Цветкова от меня затребовали в какую-то военную типографию, он ушел со своим чемоданчиком в метельный день, и я больше никогда его не видел. Я остался в типографии один: нельзя же бросить машину, шрифты, бумагу. У меня, разумеется, было начальство, и от начальства я ждал указаний, что делать дальше. Но связаться с начальством по телефону я не мог – телефоны в городе не работали. Да и зачем? Ведь начальству известно и положение типографии, и мое. Нужно только немного подождать…

Я теперь жил в комнатенке Сумарокова, лежал на его койке. Там были целы стекла в окне, там тоже стояла жестяная печурка, которую можно было топить старыми экземплярами нашей газеты и досками шкафов. Но установились сильные морозы, и печурка моя мало помогала. Дни и ночи лежал я на койке, в ватнике, в валенках, укрытый двумя одеялами – своим и Сумарокова. Окно закрывал большой лист плотной синей бумаги – для затемнения; по утрам его нужно было снимать, по вечерам укреплять на окне снова. В первые дни я его и снимал и укреплял, но потом мне стало скучно и трудно возиться с ним, я перестал его снимать по утрам, и днем у меня было так же темно, как ночью.

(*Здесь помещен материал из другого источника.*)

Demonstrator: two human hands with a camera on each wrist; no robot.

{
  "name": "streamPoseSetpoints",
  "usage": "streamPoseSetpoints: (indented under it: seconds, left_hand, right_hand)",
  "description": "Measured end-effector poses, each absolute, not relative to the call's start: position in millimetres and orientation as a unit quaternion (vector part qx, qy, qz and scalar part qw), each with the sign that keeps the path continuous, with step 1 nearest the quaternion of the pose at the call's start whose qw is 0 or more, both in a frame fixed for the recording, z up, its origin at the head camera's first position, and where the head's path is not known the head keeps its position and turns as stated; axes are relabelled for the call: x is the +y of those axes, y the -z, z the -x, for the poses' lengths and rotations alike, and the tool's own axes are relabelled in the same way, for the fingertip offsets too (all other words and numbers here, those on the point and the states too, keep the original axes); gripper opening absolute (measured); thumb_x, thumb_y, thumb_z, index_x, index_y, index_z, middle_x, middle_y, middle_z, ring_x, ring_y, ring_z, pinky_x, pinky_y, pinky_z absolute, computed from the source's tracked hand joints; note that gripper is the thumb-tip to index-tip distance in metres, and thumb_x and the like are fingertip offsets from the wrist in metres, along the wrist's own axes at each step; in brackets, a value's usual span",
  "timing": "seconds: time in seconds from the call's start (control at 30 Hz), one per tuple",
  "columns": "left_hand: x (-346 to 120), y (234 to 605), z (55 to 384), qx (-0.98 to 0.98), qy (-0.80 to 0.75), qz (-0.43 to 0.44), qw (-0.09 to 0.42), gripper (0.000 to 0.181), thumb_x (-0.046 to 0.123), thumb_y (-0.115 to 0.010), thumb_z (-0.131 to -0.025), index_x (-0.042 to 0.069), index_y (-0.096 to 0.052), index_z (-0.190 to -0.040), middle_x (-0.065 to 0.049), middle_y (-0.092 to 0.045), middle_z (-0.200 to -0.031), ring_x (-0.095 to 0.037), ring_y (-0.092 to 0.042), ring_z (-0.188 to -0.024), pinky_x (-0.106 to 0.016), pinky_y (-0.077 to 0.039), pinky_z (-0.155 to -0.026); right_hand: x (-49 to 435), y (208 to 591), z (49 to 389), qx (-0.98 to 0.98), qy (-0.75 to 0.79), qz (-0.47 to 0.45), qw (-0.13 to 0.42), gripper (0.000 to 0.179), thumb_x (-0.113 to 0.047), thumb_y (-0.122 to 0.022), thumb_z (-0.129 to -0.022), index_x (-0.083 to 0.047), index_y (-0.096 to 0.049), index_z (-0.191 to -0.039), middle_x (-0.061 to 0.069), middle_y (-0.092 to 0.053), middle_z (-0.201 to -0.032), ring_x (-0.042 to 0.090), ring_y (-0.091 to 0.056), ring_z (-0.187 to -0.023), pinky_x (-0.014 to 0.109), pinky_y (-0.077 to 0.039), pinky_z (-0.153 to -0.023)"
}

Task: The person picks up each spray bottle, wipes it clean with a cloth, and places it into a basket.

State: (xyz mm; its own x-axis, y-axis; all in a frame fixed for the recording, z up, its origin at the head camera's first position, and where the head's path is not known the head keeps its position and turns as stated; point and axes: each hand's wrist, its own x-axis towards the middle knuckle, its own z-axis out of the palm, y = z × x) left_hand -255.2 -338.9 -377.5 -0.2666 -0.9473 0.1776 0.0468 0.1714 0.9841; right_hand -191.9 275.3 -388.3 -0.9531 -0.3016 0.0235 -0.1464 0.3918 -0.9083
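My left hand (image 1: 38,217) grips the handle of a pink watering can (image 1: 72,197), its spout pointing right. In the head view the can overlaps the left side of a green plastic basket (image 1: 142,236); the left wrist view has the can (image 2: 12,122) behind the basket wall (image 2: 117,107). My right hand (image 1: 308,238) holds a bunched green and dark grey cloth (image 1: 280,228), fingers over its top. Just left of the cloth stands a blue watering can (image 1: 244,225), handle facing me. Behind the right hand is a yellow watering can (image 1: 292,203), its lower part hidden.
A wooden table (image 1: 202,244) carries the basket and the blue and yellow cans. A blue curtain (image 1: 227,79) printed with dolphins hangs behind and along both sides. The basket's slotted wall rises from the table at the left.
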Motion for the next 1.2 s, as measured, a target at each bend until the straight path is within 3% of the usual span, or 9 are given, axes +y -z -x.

Выходил я только в булочную, за хлебом, – раз в два дня. На улице блеск снега ослеплял меня, морозный ветер не давал дышать. Почти не видящий, почти не дышащий, я шел по узкой извилистой тропке между огромными сугробами, дымившимися на ветру. В булочной мне давали промерзлый кубик хлеба – мою порцию на два дня. Многие, получив хлеб, съедали его тут же, в булочной. Но я так не поступал. Я прятал хлеб под ватник, поближе к телу, и шел домой. На обратном пути у меня кружилась голова, все заволакивало туманом; и чувство это не было неприятным. Напротив, в искушении лечь в снег и больше не двигаться было что-то сладкое, заманчивое. Каждый раз по пути я видел мертвых, уже почти занесенных снегом, и участь их не казалась мне страшной. «Нет, все-таки я раньше съем свой хлеб», – говорил я себе и продолжал идти. Возвратясь, я ложился на койку, закрывался с головой двумя одеялами и там, в темноте, отщипывал от хлеба маленькие кусочки и клал в рот. Каждый кусочек я долго держал во рту, прежде чем проглотить. Потом засыпал.

Впрочем, я не знаю, спал ли я; в той тишине, которая меня окружала, трудно было понять, спал я или не спал. Весь город был погружен в мертвую тишину, как на дно моря. Не было ни трамваев, ни автомобилей, ни голосов на улицах; с наступлением зимы воздушные налеты прекратились, и замолчали наши зенитки. Немцы, окружив город со всех сторон, не хотели, казалось, тратить на него больше никаких усилий и просто ждали, когда он вымрет и вымерзнет. Ни один звук не долетал до моей комнаты, и в мертвой этой тишине мне постоянно чудилось, что я куда-то проваливаюсь вместе со своей койкой – все глубже, и глубже, и глубже. Весь мир с его светом, людьми, теплом остался где-то бесконечно далеко, наверху, а я все погружаюсь, все опускаюсь, и нет конца этому опусканию, потому что подо мною нет дна.

Иногда сознание прояснялось, и я понимал, что умираю. Тогда я думал, что нужно встать, поискать щепок, разжечь печурку, принести воды. Но мысль о необходимости двигаться казалась такой ужасной, что я думал о смерти без всякого страха, и уже даже ждал ее, и погружался все глубже и глубже.

8

И вдруг в этой бездонной безвыходной глубине я услышал сверху громкий звонкий голос:

– Вы живой, живой! Очнитесь!

Я перестал опускаться. Меня понесло вверх, вверх, вверх, я почувствовал, что одеяло сдернуто с моего лица и что свет кругом. Синий лист был снят с окна, и за расписанным морозными цветами стеклом сверкал день. Ася стояла надо мной и ликующим голосом восклицала:

– Вы – живой! Ангелина Ивановна говорила, что в типографии никого нет, что вы лежите мертвый, а я пришла, потрогала – вы живой! Сейчас, сейчас!.. Я сейчас все устрою…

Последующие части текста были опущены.